Either way the lack of customer protection from the host and registrar is
appalling to me.

------
johnmoore
Anyone who uses godaddy add 2FA now and i mean now.

This is my story

I enabled 2FA i don't why. I think i read somewhere, how someone got there
domains stoled.

Last month ago, I got a text message out of the blue, I googled the number and
it was godaddy service.

So this person had got my username and password in godaddy and hit the 2FA,
godaddy uses customer IDs and the password i use was a old password but one i
didn't use in any other service.

So someone is running through all the customers Id numbers with a password
dictonary because i knew this password was on one of those leaked password
dictionaries.

They can do this because the godaddy site doesn't lock the account out for 24
hours after 5 wrong times.
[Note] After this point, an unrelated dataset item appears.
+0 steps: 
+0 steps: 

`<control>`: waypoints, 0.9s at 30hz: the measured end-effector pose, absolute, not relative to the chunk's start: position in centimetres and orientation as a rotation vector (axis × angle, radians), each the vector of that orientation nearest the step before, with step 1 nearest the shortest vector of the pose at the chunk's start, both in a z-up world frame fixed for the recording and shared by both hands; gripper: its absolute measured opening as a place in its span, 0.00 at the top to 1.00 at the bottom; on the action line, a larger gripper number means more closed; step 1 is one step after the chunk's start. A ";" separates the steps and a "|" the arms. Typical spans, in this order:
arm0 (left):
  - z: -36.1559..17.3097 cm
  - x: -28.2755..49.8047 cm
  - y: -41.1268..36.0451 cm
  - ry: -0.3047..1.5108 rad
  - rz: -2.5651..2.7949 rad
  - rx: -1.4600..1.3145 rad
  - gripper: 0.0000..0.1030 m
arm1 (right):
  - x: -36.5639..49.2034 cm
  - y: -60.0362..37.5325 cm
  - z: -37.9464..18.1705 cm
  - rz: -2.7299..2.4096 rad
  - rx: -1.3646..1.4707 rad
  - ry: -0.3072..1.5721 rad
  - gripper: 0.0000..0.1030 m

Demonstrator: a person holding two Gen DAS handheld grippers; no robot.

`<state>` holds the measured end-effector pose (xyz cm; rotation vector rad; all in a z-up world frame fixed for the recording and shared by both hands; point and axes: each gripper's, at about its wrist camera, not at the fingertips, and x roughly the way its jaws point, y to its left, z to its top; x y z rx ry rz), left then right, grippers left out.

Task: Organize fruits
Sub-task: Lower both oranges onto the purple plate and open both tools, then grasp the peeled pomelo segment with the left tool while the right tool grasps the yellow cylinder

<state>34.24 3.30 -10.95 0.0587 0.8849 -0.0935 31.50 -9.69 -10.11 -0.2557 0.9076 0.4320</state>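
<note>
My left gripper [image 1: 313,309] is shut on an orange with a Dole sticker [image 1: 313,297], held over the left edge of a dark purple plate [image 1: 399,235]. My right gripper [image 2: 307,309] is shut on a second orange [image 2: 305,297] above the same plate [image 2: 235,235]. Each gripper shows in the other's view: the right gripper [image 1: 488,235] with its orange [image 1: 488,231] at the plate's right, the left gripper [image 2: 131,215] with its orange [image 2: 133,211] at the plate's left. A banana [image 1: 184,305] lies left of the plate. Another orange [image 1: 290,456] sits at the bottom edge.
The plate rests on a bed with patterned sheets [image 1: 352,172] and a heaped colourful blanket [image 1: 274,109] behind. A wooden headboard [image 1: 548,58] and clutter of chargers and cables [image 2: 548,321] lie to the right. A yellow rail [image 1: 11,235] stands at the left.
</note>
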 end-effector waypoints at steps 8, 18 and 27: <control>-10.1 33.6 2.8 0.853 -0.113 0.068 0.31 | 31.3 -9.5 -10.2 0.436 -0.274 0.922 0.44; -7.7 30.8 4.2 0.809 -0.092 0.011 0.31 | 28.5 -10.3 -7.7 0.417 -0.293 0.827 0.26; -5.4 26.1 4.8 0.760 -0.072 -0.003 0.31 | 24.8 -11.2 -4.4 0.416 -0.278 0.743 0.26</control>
The hacker can try different combinations multiple
times.

This is a major flaw on there site.

------
shendu
Want to share a strange experience I had: in the year 2014, I was looking for
buy a .io domain and was surprised to find that citi.io was available, so I
bought it in domains.google.com with an expiration date in 5 years and I also
noticed that there was a website called citi.io that I could still visit. I
didn't change the DNS settings of the new domain I bought and didn't use the
domain.

Then sometime in 2016, I noticed that the domain didn't belong to me. I tried
to look up my history of purchase, there was no such purchase record in my
account.

Unless my memory fooled me (which I just can't believe), the whole experience
made me really confused.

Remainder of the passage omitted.